2. Depth First Search (DFS), for each node r that is not accessed, the following is performed:
Will beMarked accessed, set visited (r) =true;
Will bePushing a DFS stack, setting onStack (r) =true;
For the followingIf w is not accessed, recursively performing DFS on w, if w has been accessed and is still in the stack (i.e., visited (w) =true and onStack (r) =true), then detecting a circular dependency;
Will bePop out from stack, set onStack (r) =false;
3. The loop dependence is eliminated, and once the loop dependence is detected, the dependence relationship is adjusted to ensure that the obtained graph is a directed acyclic graph;
after obtaining the acyclic dependency graph, the decision process of an agent will follow the rule that if an agent is dependent on other agents, it cannot make decision again, and its final action will directly take its preliminary generated intended actionIf, on the contrary, an agent is not relied upon by any agent, it makes a decision again to optimize its action selection in accordance with the intended action information of the agent relied upon, in combination with its own local observations.
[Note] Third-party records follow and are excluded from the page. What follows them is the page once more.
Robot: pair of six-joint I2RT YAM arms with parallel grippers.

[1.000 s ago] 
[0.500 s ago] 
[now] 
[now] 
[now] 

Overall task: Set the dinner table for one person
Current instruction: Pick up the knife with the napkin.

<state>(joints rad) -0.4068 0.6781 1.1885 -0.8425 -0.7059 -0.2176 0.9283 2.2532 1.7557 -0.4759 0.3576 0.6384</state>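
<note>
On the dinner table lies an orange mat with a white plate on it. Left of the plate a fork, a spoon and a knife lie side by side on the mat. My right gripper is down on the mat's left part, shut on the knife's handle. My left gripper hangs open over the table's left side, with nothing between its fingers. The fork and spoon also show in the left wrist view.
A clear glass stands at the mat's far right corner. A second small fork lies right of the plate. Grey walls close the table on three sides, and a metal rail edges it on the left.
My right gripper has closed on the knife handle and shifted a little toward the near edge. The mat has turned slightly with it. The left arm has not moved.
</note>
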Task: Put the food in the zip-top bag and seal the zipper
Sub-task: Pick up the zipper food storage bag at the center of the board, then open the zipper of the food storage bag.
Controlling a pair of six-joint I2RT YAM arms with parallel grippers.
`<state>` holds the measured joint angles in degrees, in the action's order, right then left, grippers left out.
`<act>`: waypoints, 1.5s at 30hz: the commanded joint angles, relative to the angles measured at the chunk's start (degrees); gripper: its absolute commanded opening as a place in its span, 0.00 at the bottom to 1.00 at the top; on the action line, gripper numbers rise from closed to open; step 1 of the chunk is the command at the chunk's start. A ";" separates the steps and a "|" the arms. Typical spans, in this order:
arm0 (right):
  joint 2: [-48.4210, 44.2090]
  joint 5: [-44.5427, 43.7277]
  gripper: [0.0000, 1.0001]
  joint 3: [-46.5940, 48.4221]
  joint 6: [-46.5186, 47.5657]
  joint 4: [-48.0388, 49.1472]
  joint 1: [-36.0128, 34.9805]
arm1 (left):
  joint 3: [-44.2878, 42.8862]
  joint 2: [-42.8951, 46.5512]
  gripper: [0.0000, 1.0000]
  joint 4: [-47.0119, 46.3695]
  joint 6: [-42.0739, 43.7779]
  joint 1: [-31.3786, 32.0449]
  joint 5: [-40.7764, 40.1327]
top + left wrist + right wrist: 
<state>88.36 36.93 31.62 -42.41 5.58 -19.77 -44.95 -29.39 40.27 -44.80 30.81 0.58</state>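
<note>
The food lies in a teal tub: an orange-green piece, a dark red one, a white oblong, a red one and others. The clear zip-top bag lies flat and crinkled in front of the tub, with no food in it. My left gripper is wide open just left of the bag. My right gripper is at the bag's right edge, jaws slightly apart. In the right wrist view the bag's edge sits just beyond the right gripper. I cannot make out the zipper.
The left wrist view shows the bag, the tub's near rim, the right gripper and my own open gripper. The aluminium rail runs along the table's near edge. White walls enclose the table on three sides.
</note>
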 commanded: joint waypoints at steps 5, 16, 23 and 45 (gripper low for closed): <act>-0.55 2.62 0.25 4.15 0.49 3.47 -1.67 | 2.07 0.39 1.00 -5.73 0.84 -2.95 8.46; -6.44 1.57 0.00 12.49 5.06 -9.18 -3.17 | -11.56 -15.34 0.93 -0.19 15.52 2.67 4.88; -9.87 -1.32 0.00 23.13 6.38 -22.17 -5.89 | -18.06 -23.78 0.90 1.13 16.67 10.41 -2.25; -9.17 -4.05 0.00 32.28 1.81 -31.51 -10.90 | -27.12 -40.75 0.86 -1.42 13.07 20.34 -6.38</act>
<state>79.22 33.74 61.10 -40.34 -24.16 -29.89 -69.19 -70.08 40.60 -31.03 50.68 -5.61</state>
S2, multi-agent task coupling planning for higher-order thinking of learners under mixed game inspiring;
s21, constructing a multi-agent model under the heuristic of the hybrid game;
In a multi-agent system, each agent tries to maximize its benefits by optimizing its own strategy, however, due to the interaction between agents, the traditional single-agent reinforcement learning method often has difficulty in achieving ideal effects, so this embodiment builds a multi-agent model under hybrid game inspiring, aiming at realizing efficient strategy updating through mutual learning and prediction between agents. Suppose that learning process of other agent is performed on agentThe effect is produced, and the formula is:
(7)
Wherein,Representing an agentIs used to update the policy update amount of (a),Representing an agentIs used for the learning rate of the model (a),Representing an agentIs used for the function of the object of (a),Representing an agentIs used in the method of the present invention,Representing an estimate of the other agent policy,Representing the gradient operation of the strategy updating quantity of the intelligent agent i;
In order to more accurately capture the interaction between agents, based on the average field theory, the average actions of surrounding agents are taken as input, and the policy learning of the self-agent is influenced and optimizedThe policy update mode formula of (1) is:
(8)
Wherein,Representing an agentThe policy before the update is made,Representing an agentThe policy after the update is made,Representing an agentIs a function of the state-action value of (c),Representing the average actions of other agents;
In order to improve the strategy effectiveness of the intelligent agent in a non-stationary environment, a neural network is adopted as a value function approximator in combination with a deep Bayesian strategy reuse method, and a distillation strategy network is introduced to realize efficient strategy learning and reuse, and higher accumulated rewards and convergence performance are obtained in a plurality of random game scenes. The update formula of the value function approximator is as follows:
(9)
Wherein,Is the parameter of the value function approximator, s is the current state,Instant rewards for agents;
Finally, ensuring that an algorithm of the intelligent agent can receive Nash equilibrium, namely, the optimal reaction on the basis of meeting all intelligent agent strategies is realized, wherein the formula is as follows:
(10)
Wherein,Representing an agentIs used in the method of the present invention,Representation except for agentIs a combination strategy of other intelligent agents,Representing an agentIs used to determine the utility value of (1),Indicating that the optimal reaction strategy for all agents is satisfied.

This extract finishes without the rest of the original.